• [Assignment]: Look through the data below. Collect every line where the word "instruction" occurs.

• [Excerpted records]:
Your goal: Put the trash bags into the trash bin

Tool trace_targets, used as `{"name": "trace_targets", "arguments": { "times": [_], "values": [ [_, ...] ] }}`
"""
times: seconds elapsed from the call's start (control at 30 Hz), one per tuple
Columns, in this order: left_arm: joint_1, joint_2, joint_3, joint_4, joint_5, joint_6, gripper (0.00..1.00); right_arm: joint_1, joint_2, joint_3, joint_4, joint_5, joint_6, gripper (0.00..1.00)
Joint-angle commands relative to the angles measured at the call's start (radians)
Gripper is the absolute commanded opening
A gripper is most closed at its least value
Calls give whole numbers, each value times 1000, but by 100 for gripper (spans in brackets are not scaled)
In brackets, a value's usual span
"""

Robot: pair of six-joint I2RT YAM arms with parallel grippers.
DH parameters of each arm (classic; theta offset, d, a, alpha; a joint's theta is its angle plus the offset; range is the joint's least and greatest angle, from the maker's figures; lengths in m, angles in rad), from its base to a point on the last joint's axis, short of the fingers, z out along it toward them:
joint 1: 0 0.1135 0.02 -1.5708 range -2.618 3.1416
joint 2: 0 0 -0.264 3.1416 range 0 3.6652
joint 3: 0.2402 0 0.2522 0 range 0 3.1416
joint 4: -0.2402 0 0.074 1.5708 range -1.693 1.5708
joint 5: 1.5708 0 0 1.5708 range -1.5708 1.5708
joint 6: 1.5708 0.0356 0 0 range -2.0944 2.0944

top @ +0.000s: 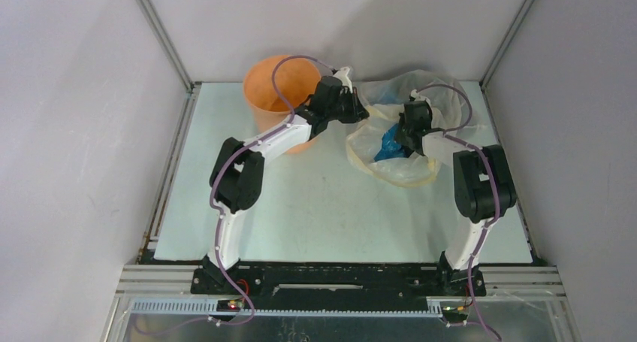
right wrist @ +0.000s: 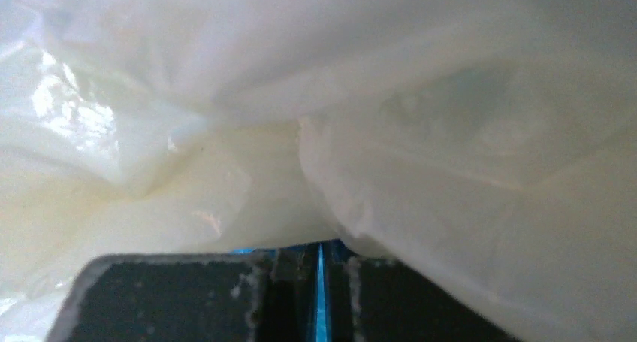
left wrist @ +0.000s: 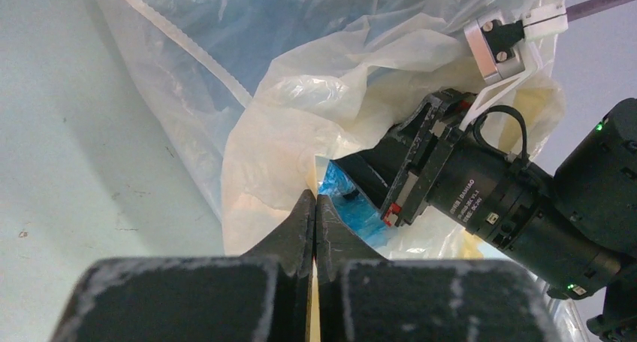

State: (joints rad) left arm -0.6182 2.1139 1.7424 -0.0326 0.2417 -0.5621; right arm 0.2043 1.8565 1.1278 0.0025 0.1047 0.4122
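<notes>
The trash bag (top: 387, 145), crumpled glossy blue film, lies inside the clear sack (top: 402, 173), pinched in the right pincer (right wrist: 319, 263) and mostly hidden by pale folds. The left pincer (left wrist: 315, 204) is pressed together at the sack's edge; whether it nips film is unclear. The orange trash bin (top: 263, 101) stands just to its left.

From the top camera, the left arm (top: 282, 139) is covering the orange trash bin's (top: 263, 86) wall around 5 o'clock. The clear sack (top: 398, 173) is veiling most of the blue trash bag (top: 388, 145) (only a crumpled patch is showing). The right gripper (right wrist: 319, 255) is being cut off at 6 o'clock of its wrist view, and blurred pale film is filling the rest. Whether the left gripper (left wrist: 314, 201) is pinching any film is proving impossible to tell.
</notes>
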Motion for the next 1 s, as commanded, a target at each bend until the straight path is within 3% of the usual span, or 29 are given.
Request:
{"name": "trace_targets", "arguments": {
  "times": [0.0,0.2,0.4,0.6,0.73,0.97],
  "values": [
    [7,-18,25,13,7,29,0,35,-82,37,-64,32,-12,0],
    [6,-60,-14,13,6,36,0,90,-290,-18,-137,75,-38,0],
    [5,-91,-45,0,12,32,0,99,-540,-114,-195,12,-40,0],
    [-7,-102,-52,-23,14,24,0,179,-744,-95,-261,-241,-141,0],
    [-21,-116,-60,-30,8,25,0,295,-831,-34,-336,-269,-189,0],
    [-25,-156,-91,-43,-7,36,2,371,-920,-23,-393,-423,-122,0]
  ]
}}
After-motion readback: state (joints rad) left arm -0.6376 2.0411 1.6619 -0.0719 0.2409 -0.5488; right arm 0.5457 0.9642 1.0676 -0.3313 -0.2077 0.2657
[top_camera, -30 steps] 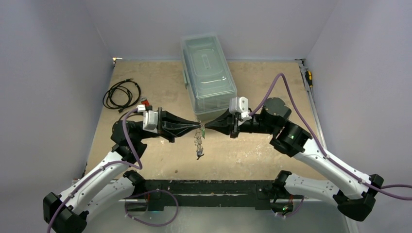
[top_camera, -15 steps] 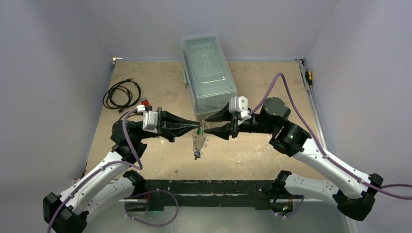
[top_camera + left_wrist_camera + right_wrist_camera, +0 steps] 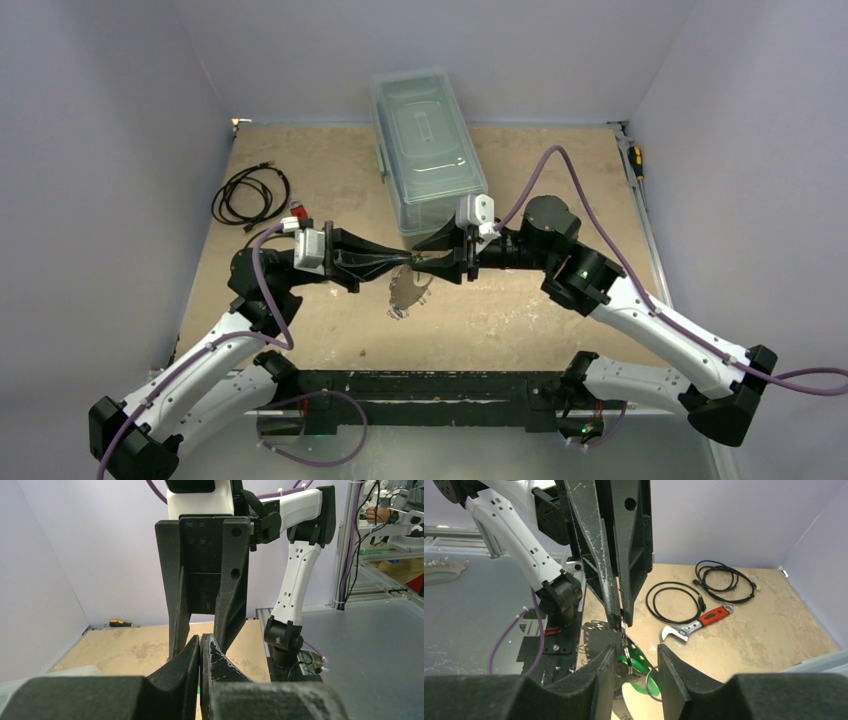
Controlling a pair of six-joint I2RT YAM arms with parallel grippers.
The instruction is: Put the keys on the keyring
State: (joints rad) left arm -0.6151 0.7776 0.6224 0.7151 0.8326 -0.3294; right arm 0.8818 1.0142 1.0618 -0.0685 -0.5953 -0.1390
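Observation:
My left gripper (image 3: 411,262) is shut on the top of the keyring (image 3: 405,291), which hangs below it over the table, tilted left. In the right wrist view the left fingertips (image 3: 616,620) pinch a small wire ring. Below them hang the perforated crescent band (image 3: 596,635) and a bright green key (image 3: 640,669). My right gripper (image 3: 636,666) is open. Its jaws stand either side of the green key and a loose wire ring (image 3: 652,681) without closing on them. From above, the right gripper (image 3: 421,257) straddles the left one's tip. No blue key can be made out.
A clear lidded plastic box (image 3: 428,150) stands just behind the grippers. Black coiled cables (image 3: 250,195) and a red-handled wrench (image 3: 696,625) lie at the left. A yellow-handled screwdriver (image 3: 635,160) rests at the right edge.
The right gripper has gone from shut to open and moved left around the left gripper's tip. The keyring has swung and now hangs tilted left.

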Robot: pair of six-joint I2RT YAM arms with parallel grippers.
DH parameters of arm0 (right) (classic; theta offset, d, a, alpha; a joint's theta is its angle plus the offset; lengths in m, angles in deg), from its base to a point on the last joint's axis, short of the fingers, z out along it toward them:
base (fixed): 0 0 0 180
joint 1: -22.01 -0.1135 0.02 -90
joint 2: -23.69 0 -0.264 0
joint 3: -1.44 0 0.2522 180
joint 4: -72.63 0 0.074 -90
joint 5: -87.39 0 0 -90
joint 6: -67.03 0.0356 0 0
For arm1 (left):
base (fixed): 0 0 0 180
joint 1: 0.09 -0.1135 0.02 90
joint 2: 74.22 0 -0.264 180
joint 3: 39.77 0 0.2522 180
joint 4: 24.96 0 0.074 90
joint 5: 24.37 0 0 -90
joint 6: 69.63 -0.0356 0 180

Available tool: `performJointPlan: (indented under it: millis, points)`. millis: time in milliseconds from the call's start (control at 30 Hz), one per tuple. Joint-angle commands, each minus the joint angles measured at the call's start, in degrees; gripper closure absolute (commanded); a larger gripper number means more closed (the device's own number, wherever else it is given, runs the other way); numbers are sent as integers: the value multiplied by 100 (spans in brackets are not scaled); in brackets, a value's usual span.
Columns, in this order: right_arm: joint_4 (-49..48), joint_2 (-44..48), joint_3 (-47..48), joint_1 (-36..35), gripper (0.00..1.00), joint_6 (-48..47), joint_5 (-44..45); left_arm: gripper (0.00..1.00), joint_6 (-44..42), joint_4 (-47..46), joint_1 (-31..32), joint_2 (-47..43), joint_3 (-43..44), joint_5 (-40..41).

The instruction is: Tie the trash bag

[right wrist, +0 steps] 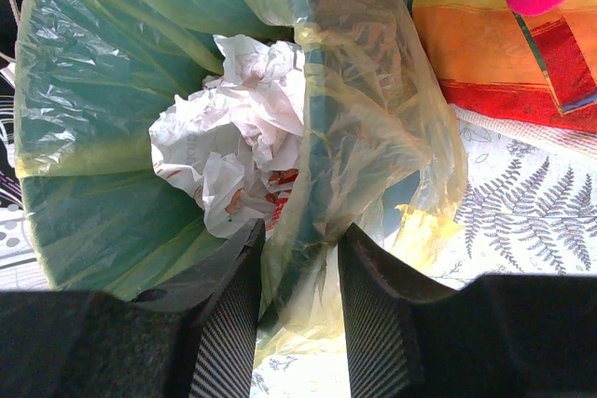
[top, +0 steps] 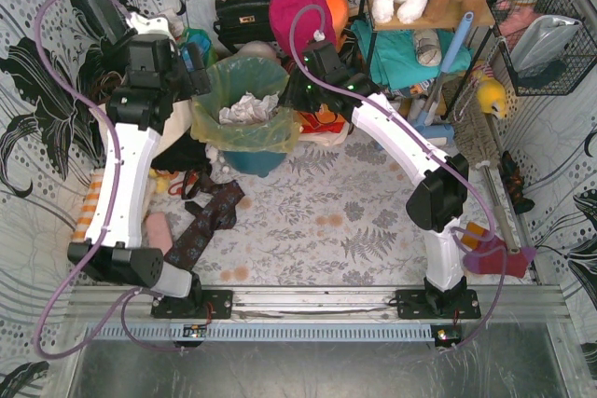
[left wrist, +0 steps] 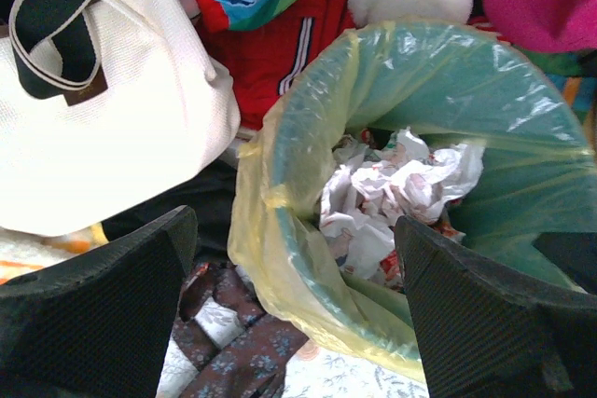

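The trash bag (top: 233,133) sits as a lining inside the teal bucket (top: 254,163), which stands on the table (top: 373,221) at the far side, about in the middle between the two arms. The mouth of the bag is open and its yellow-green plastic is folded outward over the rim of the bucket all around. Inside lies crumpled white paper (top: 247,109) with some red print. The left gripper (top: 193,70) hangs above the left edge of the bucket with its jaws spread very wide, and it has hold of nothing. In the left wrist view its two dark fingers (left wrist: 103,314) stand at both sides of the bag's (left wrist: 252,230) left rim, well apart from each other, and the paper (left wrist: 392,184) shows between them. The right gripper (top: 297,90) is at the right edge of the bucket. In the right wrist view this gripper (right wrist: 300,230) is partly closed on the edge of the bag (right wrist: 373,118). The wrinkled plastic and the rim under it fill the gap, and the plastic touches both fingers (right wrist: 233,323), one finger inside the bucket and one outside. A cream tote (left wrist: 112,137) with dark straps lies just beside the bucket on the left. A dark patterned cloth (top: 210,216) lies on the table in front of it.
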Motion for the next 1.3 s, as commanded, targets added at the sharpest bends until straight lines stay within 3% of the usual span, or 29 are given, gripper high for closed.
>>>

• [The completed task]:
The instruction is: Put the keys on the keyring
The instruction is: Tie the trash bag

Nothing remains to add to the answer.